*Aim of the task:* Copy out all the lines of the data precisely, omitting any pictures.
Segment Open
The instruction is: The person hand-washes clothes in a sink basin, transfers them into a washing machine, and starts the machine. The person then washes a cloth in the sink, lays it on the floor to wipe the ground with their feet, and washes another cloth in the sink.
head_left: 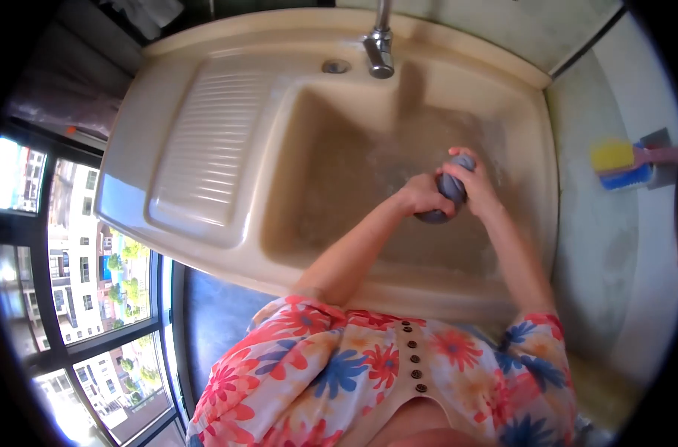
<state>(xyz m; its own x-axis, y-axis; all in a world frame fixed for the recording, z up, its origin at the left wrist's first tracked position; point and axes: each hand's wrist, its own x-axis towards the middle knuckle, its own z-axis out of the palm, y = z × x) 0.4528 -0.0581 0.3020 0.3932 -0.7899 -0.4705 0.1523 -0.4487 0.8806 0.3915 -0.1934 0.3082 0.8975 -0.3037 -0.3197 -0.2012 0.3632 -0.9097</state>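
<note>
A twisted bundle of grey-blue cloth (pixel 452 189) is held above the right part of the sink basin (pixel 279 201). My left hand (pixel 424 195) is closed around its lower end, and a dark end of the cloth hangs below the fingers. Just up and to the right, my right hand (pixel 475 181) grips the upper end. Both hands are close together, with the cloth wrung tight between them. Cloudy water (pixel 339 194) appears to lie in the basin beneath; whatever is under its surface cannot be made out.
A chrome faucet (pixel 380 56) rises at the basin's back edge, beside a round metal fitting (pixel 336 66). A ribbed drainboard (pixel 212 141) extends left. Brushes with yellow and blue heads (pixel 615 164) are by the right wall. Windows (pixel 93 276) stand at lower left.
</note>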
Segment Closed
*Your solution:*
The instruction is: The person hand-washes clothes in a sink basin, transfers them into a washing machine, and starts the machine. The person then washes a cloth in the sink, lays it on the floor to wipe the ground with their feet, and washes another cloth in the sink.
head_left: 
<state>(xyz m; its own x-axis, y-axis; all in a world frame fixed for the recording, z up, its origin at the left wrist's first tracked position; point and axes: each hand's wrist, its own x-axis towards the middle knuckle, its own z-axis out of the palm, y = z × x) 0.4528 -0.0581 0.3020 0.3932 -0.7899 -0.4705 0.1523 -0.4487 0.8806 0.3915 -0.1934 0.3082 0.8975 -0.3037 -0.3197 -0.2012 0.3632 -0.9097</state>
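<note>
A twisted bundle of grey-blue cloth (pixel 452 189) is held above the right part of the sink basin (pixel 279 201). My left hand (pixel 424 195) is closed around its lower end, and a dark end of the cloth hangs below the fingers. Just up and to the right, my right hand (pixel 475 181) grips the upper end. Both hands are close together, with the cloth wrung tight between them. Cloudy water (pixel 339 194) appears to lie in the basin beneath; whatever is under its surface cannot be made out.
A chrome faucet (pixel 380 56) rises at the basin's back edge, beside a round metal fitting (pixel 336 66). A ribbed drainboard (pixel 212 141) extends left. Brushes with yellow and blue heads (pixel 615 164) are by the right wall. Windows (pixel 93 276) stand at lower left.
</note>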

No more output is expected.